Transcribe the entire listing, keeping each word as it is.

◇ ◇ ◇ ◇ ◇

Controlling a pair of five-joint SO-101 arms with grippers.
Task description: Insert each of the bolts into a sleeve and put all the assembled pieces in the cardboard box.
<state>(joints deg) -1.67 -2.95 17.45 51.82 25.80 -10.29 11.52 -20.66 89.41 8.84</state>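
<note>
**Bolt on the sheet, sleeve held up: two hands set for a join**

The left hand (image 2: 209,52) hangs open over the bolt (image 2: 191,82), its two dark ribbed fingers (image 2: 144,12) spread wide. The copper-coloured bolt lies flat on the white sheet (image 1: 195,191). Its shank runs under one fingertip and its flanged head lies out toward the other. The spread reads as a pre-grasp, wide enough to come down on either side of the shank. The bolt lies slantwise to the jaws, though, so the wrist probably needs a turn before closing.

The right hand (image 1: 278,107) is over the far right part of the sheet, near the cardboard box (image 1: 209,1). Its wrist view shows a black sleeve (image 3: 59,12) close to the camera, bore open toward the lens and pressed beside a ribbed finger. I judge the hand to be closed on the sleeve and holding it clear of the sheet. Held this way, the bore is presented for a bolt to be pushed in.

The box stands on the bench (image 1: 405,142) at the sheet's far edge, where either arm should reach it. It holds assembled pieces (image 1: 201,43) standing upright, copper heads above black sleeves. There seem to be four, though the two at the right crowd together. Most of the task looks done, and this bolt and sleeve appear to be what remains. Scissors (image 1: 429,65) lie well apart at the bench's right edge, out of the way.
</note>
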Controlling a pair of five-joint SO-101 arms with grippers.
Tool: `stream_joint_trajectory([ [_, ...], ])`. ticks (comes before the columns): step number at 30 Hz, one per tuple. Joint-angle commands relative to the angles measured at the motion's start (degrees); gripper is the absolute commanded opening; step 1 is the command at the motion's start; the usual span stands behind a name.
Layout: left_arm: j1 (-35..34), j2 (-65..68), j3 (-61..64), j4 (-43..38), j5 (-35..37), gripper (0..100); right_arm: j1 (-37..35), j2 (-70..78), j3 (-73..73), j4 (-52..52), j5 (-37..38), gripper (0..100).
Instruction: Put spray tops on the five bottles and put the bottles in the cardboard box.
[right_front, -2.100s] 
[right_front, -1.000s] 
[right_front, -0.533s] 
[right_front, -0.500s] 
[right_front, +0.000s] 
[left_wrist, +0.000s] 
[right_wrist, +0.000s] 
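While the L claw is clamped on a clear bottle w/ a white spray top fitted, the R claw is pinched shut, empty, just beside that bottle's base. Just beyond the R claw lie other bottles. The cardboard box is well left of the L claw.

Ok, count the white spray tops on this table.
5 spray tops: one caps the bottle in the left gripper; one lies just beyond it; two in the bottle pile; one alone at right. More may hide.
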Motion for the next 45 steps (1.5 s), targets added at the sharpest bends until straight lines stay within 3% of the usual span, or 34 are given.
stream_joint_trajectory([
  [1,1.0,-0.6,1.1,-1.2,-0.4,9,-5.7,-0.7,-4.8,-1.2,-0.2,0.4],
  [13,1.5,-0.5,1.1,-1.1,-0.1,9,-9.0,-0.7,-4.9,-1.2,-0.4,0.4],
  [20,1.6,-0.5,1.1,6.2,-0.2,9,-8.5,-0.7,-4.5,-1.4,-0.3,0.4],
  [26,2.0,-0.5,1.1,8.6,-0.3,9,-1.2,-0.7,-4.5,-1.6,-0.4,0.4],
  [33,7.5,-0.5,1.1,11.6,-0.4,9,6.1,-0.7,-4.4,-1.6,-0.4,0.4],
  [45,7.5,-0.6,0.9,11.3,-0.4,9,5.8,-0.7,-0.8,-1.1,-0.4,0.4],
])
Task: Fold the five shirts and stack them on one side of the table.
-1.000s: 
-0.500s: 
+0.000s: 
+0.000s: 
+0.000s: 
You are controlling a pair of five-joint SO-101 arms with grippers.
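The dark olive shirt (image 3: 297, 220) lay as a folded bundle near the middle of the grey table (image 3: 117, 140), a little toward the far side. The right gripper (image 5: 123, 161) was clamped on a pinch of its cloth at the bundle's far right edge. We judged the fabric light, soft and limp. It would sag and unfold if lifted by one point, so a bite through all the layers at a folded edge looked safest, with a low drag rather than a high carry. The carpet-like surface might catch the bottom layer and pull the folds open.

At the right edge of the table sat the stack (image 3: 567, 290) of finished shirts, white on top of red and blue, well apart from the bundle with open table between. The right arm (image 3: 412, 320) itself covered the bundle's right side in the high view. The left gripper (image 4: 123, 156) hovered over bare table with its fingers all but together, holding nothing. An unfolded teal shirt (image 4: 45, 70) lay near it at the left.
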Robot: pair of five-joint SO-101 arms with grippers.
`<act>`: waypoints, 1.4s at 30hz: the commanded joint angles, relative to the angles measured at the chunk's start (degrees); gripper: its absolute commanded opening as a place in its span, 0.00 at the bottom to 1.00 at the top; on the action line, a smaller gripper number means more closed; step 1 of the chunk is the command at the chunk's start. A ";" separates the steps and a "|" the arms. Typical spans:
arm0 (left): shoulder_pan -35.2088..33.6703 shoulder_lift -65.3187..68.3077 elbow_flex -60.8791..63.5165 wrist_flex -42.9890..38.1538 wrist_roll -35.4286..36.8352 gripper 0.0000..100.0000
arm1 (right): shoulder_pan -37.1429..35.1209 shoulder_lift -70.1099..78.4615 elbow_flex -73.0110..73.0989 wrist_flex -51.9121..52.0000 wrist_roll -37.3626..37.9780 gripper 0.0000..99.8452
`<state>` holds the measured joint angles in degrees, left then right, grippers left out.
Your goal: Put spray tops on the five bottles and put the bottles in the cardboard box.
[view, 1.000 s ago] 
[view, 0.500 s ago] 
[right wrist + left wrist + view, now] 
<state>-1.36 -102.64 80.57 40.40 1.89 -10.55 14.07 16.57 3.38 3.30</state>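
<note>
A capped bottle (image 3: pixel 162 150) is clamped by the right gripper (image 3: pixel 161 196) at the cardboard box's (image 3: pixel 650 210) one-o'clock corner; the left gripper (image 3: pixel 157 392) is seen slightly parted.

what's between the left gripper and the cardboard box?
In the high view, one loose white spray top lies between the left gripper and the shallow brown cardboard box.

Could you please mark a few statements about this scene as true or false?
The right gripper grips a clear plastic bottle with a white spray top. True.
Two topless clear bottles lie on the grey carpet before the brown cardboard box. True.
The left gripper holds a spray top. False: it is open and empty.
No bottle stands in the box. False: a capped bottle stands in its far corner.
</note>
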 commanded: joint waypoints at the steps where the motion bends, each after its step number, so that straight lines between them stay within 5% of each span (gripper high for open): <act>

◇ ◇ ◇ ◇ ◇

Answer to this exercise:
Controlling a pair of five-joint SO-101 arms with grippers.
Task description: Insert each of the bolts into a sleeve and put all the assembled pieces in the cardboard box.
<state>(joints deg) -1.67 -2.95 17.45 51.82 25.80 -10.29 11.52 -20.66 89.41 8.84</state>
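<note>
**Bolt on the sheet, sleeve held up: two hands set for a join**

The left hand (image 2: 209,52) hangs open over the bolt (image 2: 191,82), its two dark ribbed fingers (image 2: 144,12) spread wide. The copper-coloured bolt lies flat on the white sheet (image 1: 195,191). Its shank runs under one fingertip and its flanged head lies out toward the other. The spread reads as a pre-grasp, wide enough to come down on either side of the shank. The bolt lies slantwise to the jaws, though, so the wrist probably needs a turn before closing.

The right hand (image 1: 278,107) is over the far right part of the sheet, near the cardboard box (image 1: 209,1). Its wrist view shows a black sleeve (image 3: 59,12) close to the camera, bore open toward the lens and pressed beside a ribbed finger. I judge the hand to be closed on the sleeve and holding it clear of the sheet. Held this way, the bore is presented for a bolt to be pushed in.

The box stands on the bench (image 1: 405,142) at the sheet's far edge, where either arm should reach it. It holds assembled pieces (image 1: 201,43) standing upright, copper heads above black sleeves. There seem to be four, though the two at the right crowd together. Most of the task looks done, and this bolt and sleeve appear to be what remains. Scissors (image 1: 429,65) lie well apart at the bench's right edge, out of the way.
</note>
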Controlling a pair of five-joint SO-101 arms with grippers.
Tool: `stream_joint_trajectory([ [_, ...], ])`. ticks (comes before the columns): step number at 30 Hz, one per tuple. Joint-angle commands relative to the angles measured at the motion's start (degrees); gripper is the absolute commanded opening; step 1 is the command at the motion's start; the usual span stands behind a name.
Layout: left_arm: j1 (-35..34), j2 (-65..68), j3 (-61..64), j4 (-43..38), j5 (-35..37), gripper (0..100); right_arm: j1 (-37..35), j2 (-70..78), j3 (-73..73), j4 (-52..52), j5 (-37..38), gripper (0..100).
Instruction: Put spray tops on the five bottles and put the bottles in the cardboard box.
[right_front, -2.100s] 
[right_front, -1.000s] 
[right_front, -0.533s] 
[right_front, -0.500s] 
[right_front, +0.000s] 
[left_wrist, +0.000s] 
[right_wrist, +0.000s] 
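While the L claw is clamped on a clear bottle w/ a white spray top fitted, the R claw is pinched shut, empty, just beside that bottle's base. Just beyond the R claw lie other bottles. The cardboard box is well left of the L claw.

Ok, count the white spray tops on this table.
5 spray tops: one caps the bottle in the left gripper; one lies just beyond it; two in the bottle pile; one alone at right. More may hide.
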Motion for the next 45 steps (1.5 s), targets added at the sharpest bends until straight lines stay within 3% of the usual span, or 34 are given.
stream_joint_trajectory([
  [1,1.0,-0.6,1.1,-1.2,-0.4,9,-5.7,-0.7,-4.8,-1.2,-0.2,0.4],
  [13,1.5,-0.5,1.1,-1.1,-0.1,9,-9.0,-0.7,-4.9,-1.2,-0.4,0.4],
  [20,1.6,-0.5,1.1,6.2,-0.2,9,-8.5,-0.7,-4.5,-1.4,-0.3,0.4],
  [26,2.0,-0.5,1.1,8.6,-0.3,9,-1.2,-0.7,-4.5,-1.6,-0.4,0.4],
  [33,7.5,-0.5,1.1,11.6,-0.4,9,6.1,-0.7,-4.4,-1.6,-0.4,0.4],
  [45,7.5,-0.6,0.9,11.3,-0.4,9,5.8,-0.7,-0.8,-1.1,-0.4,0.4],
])
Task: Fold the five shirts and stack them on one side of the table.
-1.000s: 
-0.500s: 
+0.000s: 
+0.000s: 
+0.000s: 
You are controlling a pair of five-joint SO-101 arms with grippers.
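The dark olive shirt (image 3: 297, 220) lay as a folded bundle near the middle of the grey table (image 3: 117, 140), a little toward the far side. The right gripper (image 5: 123, 161) was clamped on a pinch of its cloth at the bundle's far right edge. We judged the fabric light, soft and limp. It would sag and unfold if lifted by one point, so a bite through all the layers at a folded edge looked safest, with a low drag rather than a high carry. The carpet-like surface might catch the bottom layer and pull the folds open.

At the right edge of the table sat the stack (image 3: 567, 290) of finished shirts, white on top of red and blue, well apart from the bundle with open table between. The right arm (image 3: 412, 320) itself covered the bundle's right side in the high view. The left gripper (image 4: 123, 156) hovered over bare table with its fingers all but together, holding nothing. An unfolded teal shirt (image 4: 45, 70) lay near it at the left.
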Robot: pair of five-joint SO-101 arms with grippers.
`<act>`: waypoints, 1.4s at 30hz: the commanded joint angles, relative to the angles measured at the chunk's start (degrees); gripper: its absolute commanded opening as a place in its span, 0.00 at the bottom to 1.00 at the top; on the action line, a smaller gripper number means more closed; step 1 of the chunk is the command at the chunk's start. A ";" separates the steps and a "|" the arms. Typical spans:
arm0 (left): shoulder_pan -35.2088..33.6703 shoulder_lift -65.3187..68.3077 elbow_flex -60.8791..63.5165 wrist_flex -42.9890..38.1538 wrist_roll -35.4286..36.8352 gripper 0.0000..100.0000
arm1 (right): shoulder_pan -37.1429..35.1209 shoulder_lift -70.1099..78.4615 elbow_flex -73.0110..73.0989 wrist_flex -51.9121..52.0000 wrist_roll -37.3626..37.9780 gripper 0.0000..99.8452
`<state>` holds the measured joint angles in degrees, left then right, grippers left out.
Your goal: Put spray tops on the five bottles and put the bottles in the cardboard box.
[view, 1.000 s ago] 
[view, 0.500 s ago] 
[right wrist + left wrist + view, now] 
<state>-1.36 -102.64 80.57 40.40 1.89 -10.55 14.07 16.57 3.38 3.30</state>
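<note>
A capped bottle (image 3: pixel 162 150) is clamped by the right gripper (image 3: pixel 161 196) at the cardboard box's (image 3: pixel 650 210) one-o'clock corner; the left gripper (image 3: pixel 157 392) is seen slightly parted.

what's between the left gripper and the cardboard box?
In the high view, one loose white spray top lies between the left gripper and the shallow brown cardboard box.

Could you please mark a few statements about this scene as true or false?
The right gripper grips a clear plastic bottle with a white spray top. True.
Two topless clear bottles lie on the grey carpet before the brown cardboard box. True.
The left gripper holds a spray top. False: it is open and empty.
No bottle stands in the box. False: a capped bottle stands in its far corner.
</note>
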 commanded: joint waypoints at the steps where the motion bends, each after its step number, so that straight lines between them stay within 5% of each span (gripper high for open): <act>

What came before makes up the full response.